Gay & Bisex

La Notte


di Ptro
12.04.2024    |    79    |    0 6.0
"Sono degno del regno dei cieli mentre il suo membro mi allarga e pianto gli occhi nel suo viso sciatto, nella barba incolta e in quell'orrore riconosco la..."
Onde. Onde di energia. Ballano nel mio corpo, si inseguono su nervi dimenticati, si perdono tra lembi stanchi. È l'attacco della cassa, il suo bombardamento, la sua picchiata e non la fermo, non un colpo. Mi faccio martoriare dalla musica e rimbalzo coi suoi battiti, con ogni impatto di basso. La cassa è la mia burattinaia. Un filo per ogni muscolo, teso e preciso, la macchina del ballo. Solo gli occhi mi lascia liberi, solo loro non servono alla sua guerra motoria. Sono io che li stringo per fermare l'acqua, le lacrime pronte all'assalto, a rovinare tutto tranciando i fili, a spezzare l'incantesimo e rifarmi tronco, rifarmi legna. Non qui, non ora, penso nel buio della pista, rotto dalle sue stelle fucsia sintetiche che cadono su profili duri e barbe di cui solo si indovina l'antico splendore nel sudore.

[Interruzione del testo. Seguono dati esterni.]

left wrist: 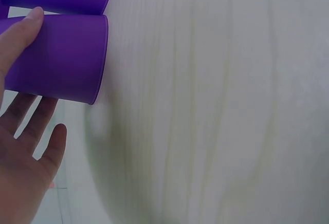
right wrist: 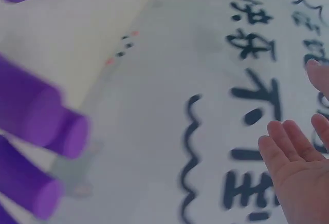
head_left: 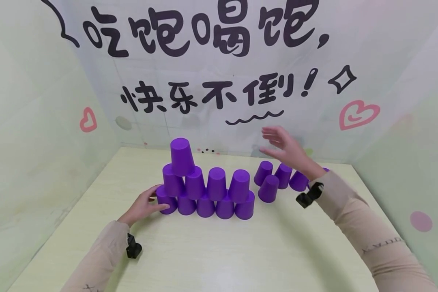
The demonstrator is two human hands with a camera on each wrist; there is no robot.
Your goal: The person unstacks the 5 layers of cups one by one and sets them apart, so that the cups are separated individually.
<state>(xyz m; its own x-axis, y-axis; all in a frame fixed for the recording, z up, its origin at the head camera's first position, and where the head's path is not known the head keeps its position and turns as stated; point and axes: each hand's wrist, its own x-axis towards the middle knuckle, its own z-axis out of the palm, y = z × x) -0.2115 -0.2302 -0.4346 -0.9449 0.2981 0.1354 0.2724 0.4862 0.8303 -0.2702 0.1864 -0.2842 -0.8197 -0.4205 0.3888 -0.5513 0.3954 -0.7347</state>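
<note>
Purple cups stand upside down in a stacked wall. Its bottom row (head_left: 206, 207) and second row (head_left: 217, 184) each hold several cups, and a single top cup (head_left: 182, 157) sits at the left end. My left hand (head_left: 144, 207) holds the leftmost bottom cup (left wrist: 64, 54), thumb on the near side and fingers reaching behind it. In the left wrist view the outer fingers are spread away from it. My right hand (head_left: 282, 148) hovers above the loose cups with spread fingers and nothing in it; the right wrist view shows its palm (right wrist: 300, 188).
Several loose purple cups (head_left: 268, 188) stand upside down right of the wall, partly hidden behind my right forearm. The pale wooden table (head_left: 211, 251) meets a printed back wall (head_left: 190, 125) with black lettering. Side panels (head_left: 33, 142) enclose both sides.
</note>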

In un angolo li vedo, ancora intenti a darsi amore e si gonfiano e si ritraggono e si allungano come vivo tumore, non riesco ad assegnare le mani curiose al giusto corpo, forse non ci son più corpi, l'ascesi è compiuta e solo il puro piacere resta. E poi eccolo, mi fissa, gli occhi spalancati nel muto grido di gioia e desiderio e seguo il suo corpo, l'accenno leggero del tartan tra le strobo, la mano ruvida e violenta che impudica si infila nel culo. Mi chiama, forse si scusa, c'è tutto in quei suoi occhi ma non il tempo, no quello no, di farsi perdonare. La testa calva del mostro gli torna davanti e le lingue si incrociano di nuovo, il mostro lo vìola e insozza per sempre quella bocca che si era giurata mia. Il suo corpo chimico si espande in fretta, troppo in fretta per noi umani mentre si fa cyborg e vola su di noi inchiodati a terra con gli occhi arrossati dal misero fumo. Si mangia lo spazio e chi c'è dentro come un'ameba eccitata dal solvente, i suoi orifizi spalancati sono buchi neri di dolore e orgasmi e si fiondano sul mio biondo. La lingua è crudele nel mangiarlo, il culo non è da meno mentre esploratori galattici lo attraversano abbandonando tesori proibiti nelle strade aperte dai vapori violetti. Il mostro è il centro della creatura disumana che si fa ombra nell'angolo, la madre delle appendici, immonda fabbrica di morte che estrae ai suoi amanti immaginati nella penombra il bianco pegno dell'anima.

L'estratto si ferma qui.